Un vent fort, hivernal, vint faire s'animer les arbres qui peuplaient la vallée du refuge en abondance. Son souffle était tel qu'il poussait ceux qui le subissaient à rentrer leur visage dans leurs épaules, mais les nains ne le subissaient pas, et écoutaient les caprices du temps s'agiter dans le ciel, se répercuter dans les arbres, et caresser les flancs des monts environnants.
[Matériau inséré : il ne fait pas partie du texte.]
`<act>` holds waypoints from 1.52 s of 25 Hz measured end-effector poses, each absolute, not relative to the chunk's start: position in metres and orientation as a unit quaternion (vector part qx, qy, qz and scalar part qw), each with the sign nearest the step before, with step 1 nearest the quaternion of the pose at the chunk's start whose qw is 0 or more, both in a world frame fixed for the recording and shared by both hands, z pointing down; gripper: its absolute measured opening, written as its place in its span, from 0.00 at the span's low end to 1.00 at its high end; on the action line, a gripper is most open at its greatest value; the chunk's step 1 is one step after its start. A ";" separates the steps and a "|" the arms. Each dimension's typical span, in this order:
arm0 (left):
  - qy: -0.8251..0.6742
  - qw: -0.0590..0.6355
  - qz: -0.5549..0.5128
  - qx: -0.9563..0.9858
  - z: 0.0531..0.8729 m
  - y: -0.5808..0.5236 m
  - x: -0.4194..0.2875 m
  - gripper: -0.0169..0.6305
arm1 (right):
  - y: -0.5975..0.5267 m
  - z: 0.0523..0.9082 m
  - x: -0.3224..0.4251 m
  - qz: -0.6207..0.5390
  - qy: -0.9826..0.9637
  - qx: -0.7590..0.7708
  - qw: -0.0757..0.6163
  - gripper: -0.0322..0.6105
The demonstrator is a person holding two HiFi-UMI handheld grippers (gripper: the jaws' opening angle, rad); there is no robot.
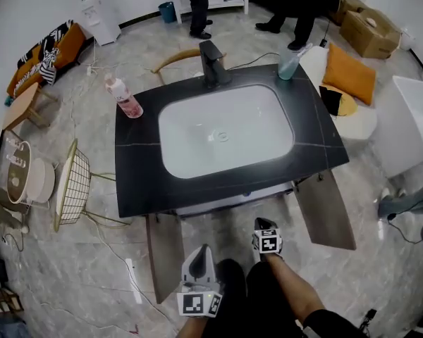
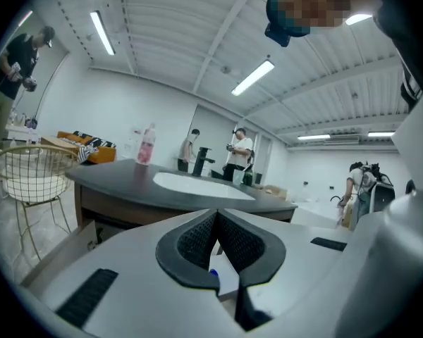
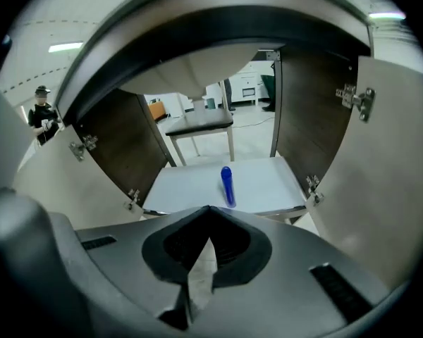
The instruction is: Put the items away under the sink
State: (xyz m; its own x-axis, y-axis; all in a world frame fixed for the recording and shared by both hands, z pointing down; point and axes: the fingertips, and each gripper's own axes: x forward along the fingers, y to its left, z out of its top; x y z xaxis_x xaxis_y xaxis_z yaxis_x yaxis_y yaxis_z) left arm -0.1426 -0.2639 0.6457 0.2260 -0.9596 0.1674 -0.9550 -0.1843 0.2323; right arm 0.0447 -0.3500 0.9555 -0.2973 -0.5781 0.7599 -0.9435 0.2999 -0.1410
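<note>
Right gripper view: my right gripper [image 3: 210, 210] has jaws pressed together, empty, near the slim blue plastic tube [image 3: 227, 185] lying on the white under-sink shelf [image 3: 180, 189], left gripper [image 2: 216, 213] closed too.

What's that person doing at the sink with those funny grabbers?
A person stands at the sink with the cabinet doors under it open, holding a gripper in each hand. The left gripper and right gripper are down low, fingers together, holding nothing. A blue tube sits on the shelf inside. A pink bottle and a spray bottle stand on the counter, not yet put away.
</note>
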 end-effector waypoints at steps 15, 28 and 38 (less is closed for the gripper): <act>-0.633 0.157 -0.012 0.758 0.415 -0.196 -0.100 0.05 | -0.267 0.689 0.052 0.272 -0.788 0.461 0.305 0.07; -0.671 0.122 -0.033 0.731 0.333 -0.069 -0.062 0.05 | -0.154 0.531 0.075 0.214 -0.841 0.435 0.241 0.07; -0.662 0.101 -0.029 0.742 0.319 -0.010 -0.048 0.05 | -0.078 0.456 0.084 0.181 -0.860 0.441 0.183 0.07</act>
State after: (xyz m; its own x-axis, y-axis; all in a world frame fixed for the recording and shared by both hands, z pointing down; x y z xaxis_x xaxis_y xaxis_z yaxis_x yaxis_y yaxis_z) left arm -0.0481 -0.0102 0.3189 0.1218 -0.9884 0.0904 -0.9768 -0.1032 0.1876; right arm 0.0843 -0.0782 0.4557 -0.5436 -0.6928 0.4738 -0.8251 0.5446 -0.1503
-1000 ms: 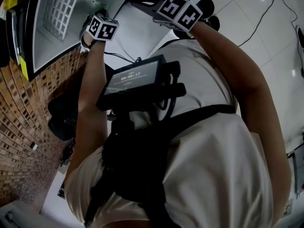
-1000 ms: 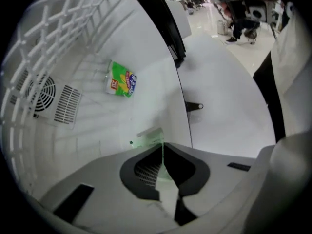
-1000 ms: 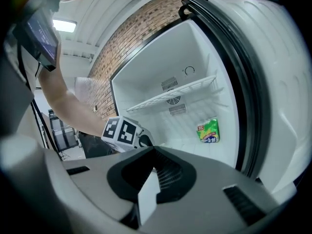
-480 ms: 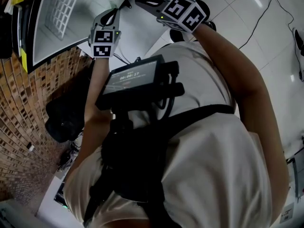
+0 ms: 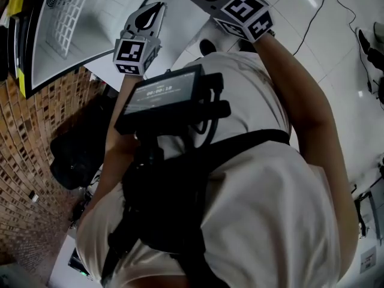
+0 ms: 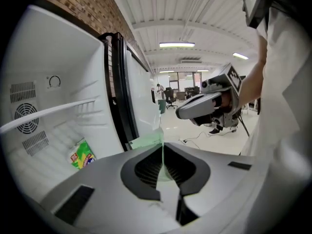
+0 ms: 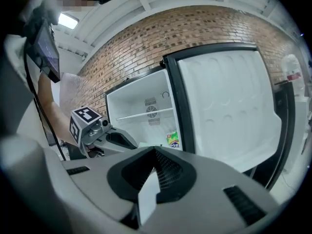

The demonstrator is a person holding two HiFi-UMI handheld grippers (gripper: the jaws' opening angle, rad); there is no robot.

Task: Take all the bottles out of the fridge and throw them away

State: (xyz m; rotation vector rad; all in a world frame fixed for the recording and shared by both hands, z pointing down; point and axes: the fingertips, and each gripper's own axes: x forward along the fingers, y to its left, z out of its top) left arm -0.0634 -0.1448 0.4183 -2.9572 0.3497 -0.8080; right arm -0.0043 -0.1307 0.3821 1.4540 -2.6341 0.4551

Dans les massifs occidentaux de Dun Morogh, les voyageurs qui s'égaraient dans les montagnes et le blizzard foudroyant trouvaient leur salut dans les échos célestes que portaient les puissants vents. Ces échos emmenaient avec eux l'éclat semblable au tonnerre des cantiques incantés par les scaldes et les kvinnlids du clan Skaldhammer, juchés sur les plus hautes hauteurs de leurs promontoires, et le toit du monde. Ainsi, tout comme Thorod avait jadis guidé les siens hors de la tourmente, ils continuaient à défier la tempête, et lui faire épargner celles et ceux qu'elle voulait prendre, comme autant de phares dans les ténèbres.
Ces voix résonneraient bientôt de nouveau à travers les montagnes.
Lorsque les premiers rayons tardifs du soleil vinrent enfin illuminer la vallée des Embruns, le camp avait depuis longtemps fini d'être levé. Il n'en restait rien, sinon les traces de ce qu'il avait été.